P. 339: “Between Kowloom and Hong-Kong, where the shipping commenced nearest the East Point, lay moored one of our old line-of-battle ships, tier rising above tier, and all her stern glittering with large glass windows and projecting verandahs. This was the Princess Charlotte, one of the hospital ships, with a massive heavy roof, in reality a floating house.(1)

p. 240: Close by was a graceful and powerful frigate, a vessel of about 2,700 tons, the largest class of ship employed in these seas. Behind her came the black hull of a corvette, having a streak of red where the frigate had her white painted ports. Black as the corvette, but without the streak, lay a long rakish clipper-looking American frigate, built as if for speed, and not for war. In strange contrast, an old French 50-gun sailing ship lay close by, her stern rising straight from the water, her bows like the sides a of tub, massive, strong, and immoveable. Anchored near, and also flying the French ensign, was a gigantic screw steamer, filled with soldiers, her open ports crowded with heads, and little boxes of Chinese boats moving round her, passing up their articles for barter on bamboo poles.
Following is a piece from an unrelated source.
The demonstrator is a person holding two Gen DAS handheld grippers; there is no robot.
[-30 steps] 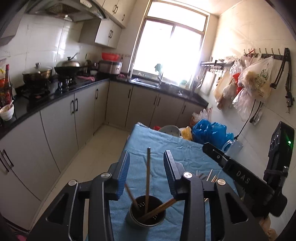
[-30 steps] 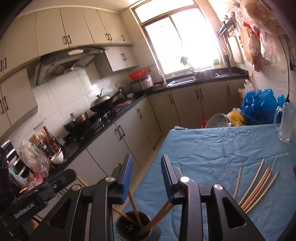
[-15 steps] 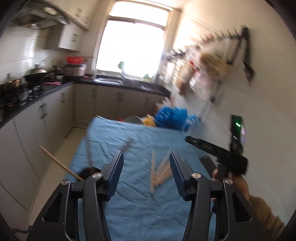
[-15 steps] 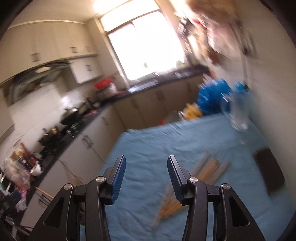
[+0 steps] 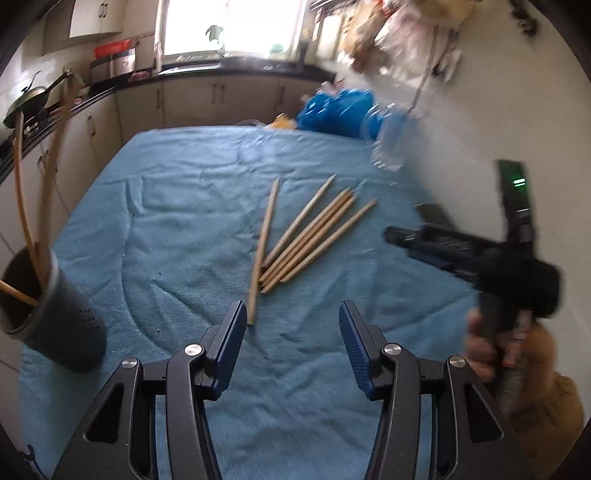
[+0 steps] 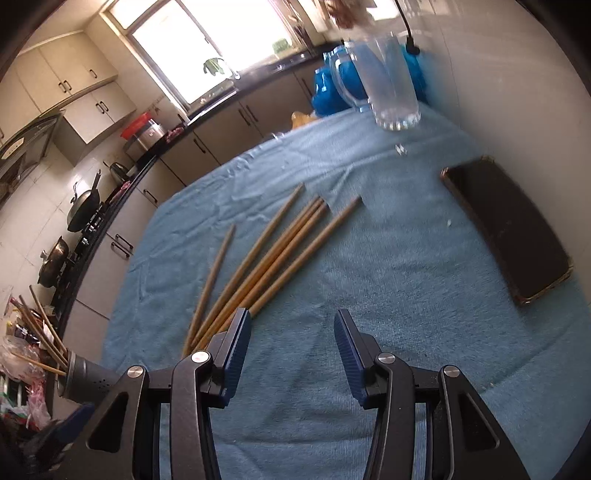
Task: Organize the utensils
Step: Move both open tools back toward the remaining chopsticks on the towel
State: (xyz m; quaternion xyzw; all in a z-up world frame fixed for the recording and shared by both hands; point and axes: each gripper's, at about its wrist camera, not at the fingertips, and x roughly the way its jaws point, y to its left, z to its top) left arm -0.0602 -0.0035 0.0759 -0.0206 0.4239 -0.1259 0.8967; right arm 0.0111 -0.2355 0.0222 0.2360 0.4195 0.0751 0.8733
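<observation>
Kitchen cabinets and a bright window (image 5: 229,26) stand behind a desk (image 5: 184,192) covered with a wrinkled blue cloth. On the cloth lie six loose wooden chopsticks (image 5: 314,236), fanned out, their thick ends close together toward the cameras and their tips spread toward the far side; one chopstick (image 5: 263,251) lies a little apart on the left of the fan.

At the desk's left edge stands a dark perforated utensil holder (image 5: 55,317) with several chopsticks already upright or leaning inside it. In the right wrist view the same holder (image 6: 86,380) sits at the lower left, well apart from the loose sticks.

The left gripper (image 5: 291,343) hovers above the cloth with its blue-padded fingers (image 5: 231,343) parted about halfway and nothing between them; the near end of the lone chopstick lies just ahead of its left finger. The right gripper (image 6: 291,350) is likewise parted about halfway and empty, and the thick ends of the fan reach just in front of its left finger (image 6: 234,354). In the left wrist view the right gripper (image 5: 399,236) shows blurred at the right, held by a hand (image 5: 487,350).

A clear glass pitcher (image 6: 391,85) stands at the far right of the desk, with blue plastic bags (image 6: 332,88) behind it. A dark phone (image 6: 506,236) lies flat near the right edge.
</observation>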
A heavy dull man-of-war sailing ship came next, with a white flag marked with black, as if a bottle of ink had been upset over it, as some one said. Marryat’s code of signals (2) tells me this is the Prussian ensign. Nearer the shore were two more straw-coloured floating houses, similar to the Princess Charlotte; and still further in was a line of gun-boats, with great white numbers painted on their sides, and all

p. 241: shewing our blue ensign. This was the man-of-war’s anchorage.
Far out in the harbour the hull of a fine old teak India merchant frigate, built before the memory of man, shews the place allotted to the Peninsular and Oriental Company, and there are anchored many steamers flying the well-known flag, which, from its resemblance to the outside of a letter, has been termed the “envelope flag” by the soldiers, who knew that the mails were carried in vessels bearing the Company’s ensign. From this to the town, and towards Green Island, were hundreds of ships of every class, many of them so marked as to shew they were in Government employ - some infantry, some commissariat, some hospital, and all numbered. Close to the West Point, quaint specimens of naval architecture swung to four-fluked anchors by hempen cables. These were junks of the largest class, their big hulls dwarfing barques of nearly four or five hundred tons, and their masts, each of a single spar, rising above the cross-trees of the European vessels. They were decorated with bright streamers, which, with the gaudy paint, their queer construction, square at the bow as at the

p. 242: stern, with a giant eye on each side, and enormous rolls of matting hanging to the yards, combined to attract attention. The shore along the Chinese portion of the town for miles was lined with junks, each having on its deck a battery of heavy guns. Our first view of these armaments conveyed a correct impression of the people. Many of the frowning cannon, mere harmless pieces of painted wood, mingled with others evidently intended for actual service, suggested the idea of these Chinese traits, violence and deceit. From where they ended the line was continued towards the man-of-war anchorage with a variety of steamers and small vessels. Opposite Dent’s lay the Lymoom, the new opium clipper introduced by science, her masts and funnels lying back like the ears of a greyhound, looking a picture of grace and speed. Nearer the junks my old friends the American river-boats have a representative, the hurricane deck, the great see-saw, and the house for the man at the wheel, being all reproduced in these Asiatic waters.”

Sources
J.J. Colledge/Ben Warlow. Ships of the Royal Navy. London, 2006.
Mrs. Elizabeth Muter. Travels and adventures of an officer’s wife in India, China and New Zealand. London, 1864, Vol I.

Notes
1. The 104-gun 1st rate Princess Charlotte launched at Portsmouth dockyard 14 September 1825 with a builders measurement of 2.443 tons and as dimensions 198’5”x 54;. She served since 1858 as a receiving ship according to Colledge and was sold at Hong Kong in 1875.
2.1. Captain Marryat/G.B. Richardson. The Universal code of signals for the Mercantile marine of all nations. London, 1858.